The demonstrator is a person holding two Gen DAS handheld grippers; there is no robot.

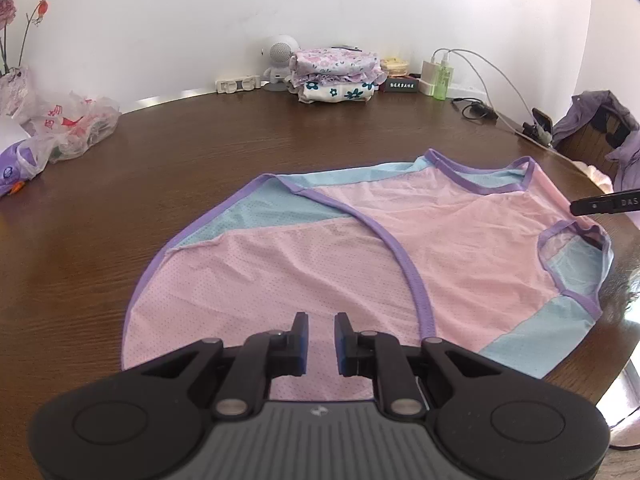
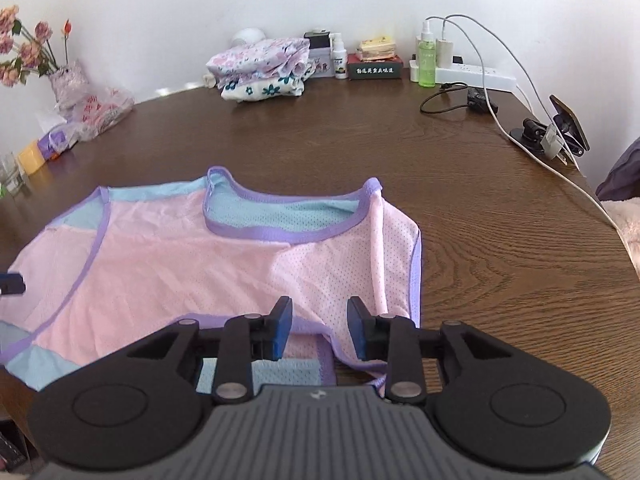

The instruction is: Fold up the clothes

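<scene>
Pink mesh vest [image 1: 360, 264] with pale blue panels and purple binding, lying spread on the brown wooden surface [image 1: 200, 152], one side already folded over so a purple edge is running diagonally across the pink. Going left to right in the left wrist view: dried flowers [image 1: 24, 24] standing at the far left edge by the wall, crumpled plastic bags [image 1: 76, 124] sitting just below them, a stack of folded floral clothes [image 1: 336, 74] resting against the wall at centre, a green bottle [image 1: 442, 76] beside a white charger, a phone on a stand [image 1: 542, 122] near the right edge. Left tool [image 1: 321, 340] hovering over the near pink hem, blue pads standing a narrow gap apart, gripping nothing. Right tool [image 2: 319, 330] hanging over the vest's near right corner, beside the armhole binding, pads parted somewhat wider, nothing pinched between them, cloth only lying underneath. Tip of the right tool also poking into the left wrist view at the far right, above the armhole. Neckline of the vest facing away toward the wall.
</scene>
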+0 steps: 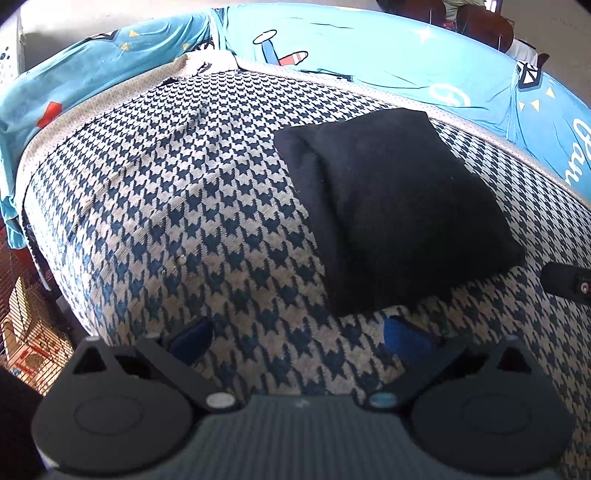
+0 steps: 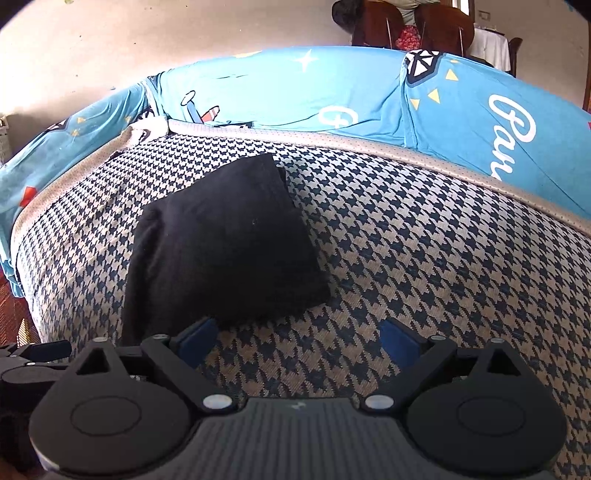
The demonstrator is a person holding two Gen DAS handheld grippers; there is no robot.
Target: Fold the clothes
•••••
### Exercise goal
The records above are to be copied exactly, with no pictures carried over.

### Solution for this problem
The demonstrator is a person holding two Gen DAS handheld grippers; there is no robot.


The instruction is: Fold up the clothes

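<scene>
Pink mesh vest [image 1: 360, 264] with pale blue panels and purple binding, lying spread on the brown wooden surface [image 1: 200, 152], one side already folded over so a purple edge is running diagonally across the pink. Going left to right in the left wrist view: dried flowers [image 1: 24, 24] standing at the far left edge by the wall, crumpled plastic bags [image 1: 76, 124] sitting just below them, a stack of folded floral clothes [image 1: 336, 74] resting against the wall at centre, a green bottle [image 1: 442, 76] beside a white charger, a phone on a stand [image 1: 542, 122] near the right edge. Left tool [image 1: 321, 340] hovering over the near pink hem, blue pads standing a narrow gap apart, gripping nothing. Right tool [image 2: 319, 330] hanging over the vest's near right corner, beside the armhole binding, pads parted somewhat wider, nothing pinched between them, cloth only lying underneath. Tip of the right tool also poking into the left wrist view at the far right, above the armhole. Neckline of the vest facing away toward the wall.
</scene>
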+0 steps: 
+0 steps: 
The demonstrator is a person holding two Gen DAS handheld grippers; there is no robot.
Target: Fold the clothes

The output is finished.